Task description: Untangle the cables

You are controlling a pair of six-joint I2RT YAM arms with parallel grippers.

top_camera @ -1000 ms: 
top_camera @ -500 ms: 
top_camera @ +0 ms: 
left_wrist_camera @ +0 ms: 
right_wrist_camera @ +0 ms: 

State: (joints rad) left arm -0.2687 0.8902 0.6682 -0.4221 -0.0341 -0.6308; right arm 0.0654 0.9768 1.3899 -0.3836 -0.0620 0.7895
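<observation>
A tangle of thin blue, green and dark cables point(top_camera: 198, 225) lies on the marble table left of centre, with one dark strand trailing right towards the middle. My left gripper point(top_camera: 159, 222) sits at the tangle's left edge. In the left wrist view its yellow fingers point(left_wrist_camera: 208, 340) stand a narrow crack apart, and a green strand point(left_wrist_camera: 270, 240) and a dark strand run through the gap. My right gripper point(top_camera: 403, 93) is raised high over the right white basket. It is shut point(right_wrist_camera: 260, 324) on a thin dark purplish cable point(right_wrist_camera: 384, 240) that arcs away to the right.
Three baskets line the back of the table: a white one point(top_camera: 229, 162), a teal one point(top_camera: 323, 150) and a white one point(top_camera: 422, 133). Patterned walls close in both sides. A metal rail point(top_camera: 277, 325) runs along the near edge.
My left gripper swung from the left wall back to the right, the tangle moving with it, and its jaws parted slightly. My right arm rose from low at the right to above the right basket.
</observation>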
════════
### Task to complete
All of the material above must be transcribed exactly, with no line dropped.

### Response below
Task description: Untangle the cables

You are controlling a pair of six-joint I2RT YAM arms with parallel grippers.

top_camera @ -1000 ms: 
top_camera @ -500 ms: 
top_camera @ +0 ms: 
left_wrist_camera @ +0 ms: 
right_wrist_camera @ +0 ms: 

State: (joints rad) left arm -0.2687 0.8902 0.6682 -0.4221 -0.0341 -0.6308; right arm 0.0654 0.9768 1.3899 -0.3836 -0.0620 0.7895
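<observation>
A tangle of thin blue, green and dark cables point(top_camera: 198, 225) lies on the marble table left of centre, with one dark strand trailing right towards the middle. My left gripper point(top_camera: 159, 222) sits at the tangle's left edge. In the left wrist view its yellow fingers point(left_wrist_camera: 208, 340) stand a narrow crack apart, and a green strand point(left_wrist_camera: 270, 240) and a dark strand run through the gap. My right gripper point(top_camera: 403, 93) is raised high over the right white basket. It is shut point(right_wrist_camera: 260, 324) on a thin dark purplish cable point(right_wrist_camera: 384, 240) that arcs away to the right.
Three baskets line the back of the table: a white one point(top_camera: 229, 162), a teal one point(top_camera: 323, 150) and a white one point(top_camera: 422, 133). Patterned walls close in both sides. A metal rail point(top_camera: 277, 325) runs along the near edge.
My left gripper swung from the left wall back to the right, the tangle moving with it, and its jaws parted slightly. My right arm rose from low at the right to above the right basket.
</observation>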

Whatever the exercise asked has now been answered.